▶ **LISTED RECORDS**
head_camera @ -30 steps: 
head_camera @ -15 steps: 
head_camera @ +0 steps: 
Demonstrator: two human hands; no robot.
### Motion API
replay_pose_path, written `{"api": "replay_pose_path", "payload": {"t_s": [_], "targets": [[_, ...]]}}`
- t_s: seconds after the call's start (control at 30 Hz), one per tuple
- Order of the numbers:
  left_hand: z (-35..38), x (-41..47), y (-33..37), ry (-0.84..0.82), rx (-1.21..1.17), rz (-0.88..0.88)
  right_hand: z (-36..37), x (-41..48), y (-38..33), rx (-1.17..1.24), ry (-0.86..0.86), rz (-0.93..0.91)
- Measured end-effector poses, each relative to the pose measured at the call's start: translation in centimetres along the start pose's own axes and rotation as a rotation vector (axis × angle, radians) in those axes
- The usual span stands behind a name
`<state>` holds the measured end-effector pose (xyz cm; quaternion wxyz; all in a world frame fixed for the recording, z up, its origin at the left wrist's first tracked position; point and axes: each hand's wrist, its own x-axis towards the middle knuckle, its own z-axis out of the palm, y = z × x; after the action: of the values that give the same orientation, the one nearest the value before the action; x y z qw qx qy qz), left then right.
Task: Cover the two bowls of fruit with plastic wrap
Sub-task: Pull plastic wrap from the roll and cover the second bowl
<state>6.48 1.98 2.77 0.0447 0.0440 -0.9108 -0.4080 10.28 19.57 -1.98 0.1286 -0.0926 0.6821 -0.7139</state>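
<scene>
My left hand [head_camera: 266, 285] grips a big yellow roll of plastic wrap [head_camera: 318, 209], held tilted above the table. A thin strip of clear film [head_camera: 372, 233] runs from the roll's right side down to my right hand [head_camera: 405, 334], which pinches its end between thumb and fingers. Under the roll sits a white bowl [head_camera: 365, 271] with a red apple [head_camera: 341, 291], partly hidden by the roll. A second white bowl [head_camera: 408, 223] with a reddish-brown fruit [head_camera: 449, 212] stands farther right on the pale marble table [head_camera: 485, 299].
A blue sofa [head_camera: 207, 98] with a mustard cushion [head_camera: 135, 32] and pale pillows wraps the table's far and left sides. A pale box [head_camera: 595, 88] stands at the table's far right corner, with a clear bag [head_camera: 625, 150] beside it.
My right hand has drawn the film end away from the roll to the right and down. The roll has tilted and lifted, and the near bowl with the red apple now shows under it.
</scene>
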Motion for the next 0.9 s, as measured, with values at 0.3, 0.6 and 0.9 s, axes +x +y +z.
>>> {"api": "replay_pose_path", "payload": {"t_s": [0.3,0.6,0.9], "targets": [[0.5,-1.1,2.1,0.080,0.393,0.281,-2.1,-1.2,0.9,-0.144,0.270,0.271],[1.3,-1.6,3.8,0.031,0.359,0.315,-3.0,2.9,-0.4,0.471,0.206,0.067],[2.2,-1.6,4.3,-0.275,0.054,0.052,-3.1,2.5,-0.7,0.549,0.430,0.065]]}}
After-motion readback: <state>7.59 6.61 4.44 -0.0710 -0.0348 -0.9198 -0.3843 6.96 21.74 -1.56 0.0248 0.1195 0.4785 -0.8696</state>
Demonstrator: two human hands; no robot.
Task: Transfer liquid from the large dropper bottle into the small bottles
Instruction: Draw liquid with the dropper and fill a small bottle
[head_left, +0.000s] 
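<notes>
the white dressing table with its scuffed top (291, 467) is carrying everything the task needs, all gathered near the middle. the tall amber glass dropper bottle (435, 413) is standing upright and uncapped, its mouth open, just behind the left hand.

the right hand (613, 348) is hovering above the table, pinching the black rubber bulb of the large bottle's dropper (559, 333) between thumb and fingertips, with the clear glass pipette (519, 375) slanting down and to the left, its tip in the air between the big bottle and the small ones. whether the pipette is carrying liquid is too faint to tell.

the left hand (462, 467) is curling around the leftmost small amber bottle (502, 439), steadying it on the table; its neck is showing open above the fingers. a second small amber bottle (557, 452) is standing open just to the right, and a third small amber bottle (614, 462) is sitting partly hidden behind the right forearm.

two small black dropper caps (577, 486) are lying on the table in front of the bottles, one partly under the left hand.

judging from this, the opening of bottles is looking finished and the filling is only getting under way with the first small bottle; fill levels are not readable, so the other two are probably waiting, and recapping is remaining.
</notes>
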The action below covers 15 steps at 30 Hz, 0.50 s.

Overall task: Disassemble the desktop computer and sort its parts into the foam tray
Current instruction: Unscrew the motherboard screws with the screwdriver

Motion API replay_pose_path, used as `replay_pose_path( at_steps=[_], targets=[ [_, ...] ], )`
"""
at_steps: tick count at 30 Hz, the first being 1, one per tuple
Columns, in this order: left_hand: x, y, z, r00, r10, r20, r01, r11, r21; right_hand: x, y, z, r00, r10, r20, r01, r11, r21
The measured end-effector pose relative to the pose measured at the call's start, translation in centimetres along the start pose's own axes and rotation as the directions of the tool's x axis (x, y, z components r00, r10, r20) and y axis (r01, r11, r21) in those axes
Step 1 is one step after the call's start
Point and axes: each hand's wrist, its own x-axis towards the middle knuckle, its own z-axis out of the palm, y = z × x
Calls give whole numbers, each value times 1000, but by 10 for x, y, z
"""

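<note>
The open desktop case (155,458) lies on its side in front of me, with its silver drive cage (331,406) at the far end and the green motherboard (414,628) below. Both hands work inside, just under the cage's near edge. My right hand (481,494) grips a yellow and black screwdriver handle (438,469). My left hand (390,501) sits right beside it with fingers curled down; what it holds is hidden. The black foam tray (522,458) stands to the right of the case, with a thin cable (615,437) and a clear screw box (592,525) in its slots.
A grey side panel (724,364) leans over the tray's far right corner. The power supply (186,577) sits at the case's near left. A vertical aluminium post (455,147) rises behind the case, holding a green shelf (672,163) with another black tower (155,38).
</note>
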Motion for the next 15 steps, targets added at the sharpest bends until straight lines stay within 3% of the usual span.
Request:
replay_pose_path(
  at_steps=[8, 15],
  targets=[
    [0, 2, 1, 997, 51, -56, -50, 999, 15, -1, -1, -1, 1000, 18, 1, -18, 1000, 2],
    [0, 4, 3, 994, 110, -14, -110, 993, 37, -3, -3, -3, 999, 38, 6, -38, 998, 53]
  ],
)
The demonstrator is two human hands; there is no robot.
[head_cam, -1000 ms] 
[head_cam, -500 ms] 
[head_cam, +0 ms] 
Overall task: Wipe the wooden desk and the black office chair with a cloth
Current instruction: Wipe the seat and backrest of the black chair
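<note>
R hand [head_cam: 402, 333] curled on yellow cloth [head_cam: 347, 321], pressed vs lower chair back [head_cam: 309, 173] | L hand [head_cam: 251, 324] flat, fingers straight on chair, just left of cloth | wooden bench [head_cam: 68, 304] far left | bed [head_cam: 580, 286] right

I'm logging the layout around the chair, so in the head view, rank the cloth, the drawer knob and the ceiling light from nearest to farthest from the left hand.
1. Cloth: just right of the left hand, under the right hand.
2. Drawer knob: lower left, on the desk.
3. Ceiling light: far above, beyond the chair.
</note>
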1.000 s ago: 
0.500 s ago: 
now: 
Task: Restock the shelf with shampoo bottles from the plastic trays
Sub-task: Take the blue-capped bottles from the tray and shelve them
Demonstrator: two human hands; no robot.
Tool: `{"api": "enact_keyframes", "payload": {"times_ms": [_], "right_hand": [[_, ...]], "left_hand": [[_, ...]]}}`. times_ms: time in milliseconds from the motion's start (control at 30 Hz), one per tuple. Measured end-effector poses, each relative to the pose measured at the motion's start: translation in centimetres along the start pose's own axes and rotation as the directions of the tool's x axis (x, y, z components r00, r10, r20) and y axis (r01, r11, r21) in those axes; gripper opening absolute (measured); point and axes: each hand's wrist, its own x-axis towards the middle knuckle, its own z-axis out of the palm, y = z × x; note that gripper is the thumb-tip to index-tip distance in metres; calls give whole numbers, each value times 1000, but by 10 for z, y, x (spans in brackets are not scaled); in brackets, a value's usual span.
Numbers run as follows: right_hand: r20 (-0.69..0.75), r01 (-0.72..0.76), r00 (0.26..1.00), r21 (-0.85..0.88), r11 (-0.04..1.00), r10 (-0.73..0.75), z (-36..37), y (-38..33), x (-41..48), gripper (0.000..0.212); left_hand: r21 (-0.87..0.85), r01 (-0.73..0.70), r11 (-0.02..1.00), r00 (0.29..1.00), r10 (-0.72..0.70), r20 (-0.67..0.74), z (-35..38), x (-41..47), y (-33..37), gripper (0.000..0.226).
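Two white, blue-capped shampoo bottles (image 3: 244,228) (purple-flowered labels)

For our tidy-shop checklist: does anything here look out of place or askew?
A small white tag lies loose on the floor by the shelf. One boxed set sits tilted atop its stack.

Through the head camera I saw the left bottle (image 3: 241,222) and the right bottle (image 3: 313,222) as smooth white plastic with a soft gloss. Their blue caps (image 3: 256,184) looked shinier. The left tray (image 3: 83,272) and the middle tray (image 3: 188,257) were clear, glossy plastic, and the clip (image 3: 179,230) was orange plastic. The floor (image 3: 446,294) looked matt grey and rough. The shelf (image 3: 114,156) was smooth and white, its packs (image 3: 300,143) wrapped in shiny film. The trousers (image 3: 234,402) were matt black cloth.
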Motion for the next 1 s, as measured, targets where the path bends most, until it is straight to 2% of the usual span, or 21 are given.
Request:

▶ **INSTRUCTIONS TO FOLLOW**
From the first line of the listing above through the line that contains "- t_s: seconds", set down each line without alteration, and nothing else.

▶ **EXPECTED OUTPUT**
head_camera @ -30 steps: 
head_camera @ -15 steps: 
head_camera @ +0 steps: 
Demonstrator: two human hands; no robot.
### Motion API
replay_pose_path, written `{"api": "replay_pose_path", "payload": {"t_s": [_], "targets": [[_, ...]]}}`
- t_s: seconds after the call's start (control at 30 Hz), one per tuple

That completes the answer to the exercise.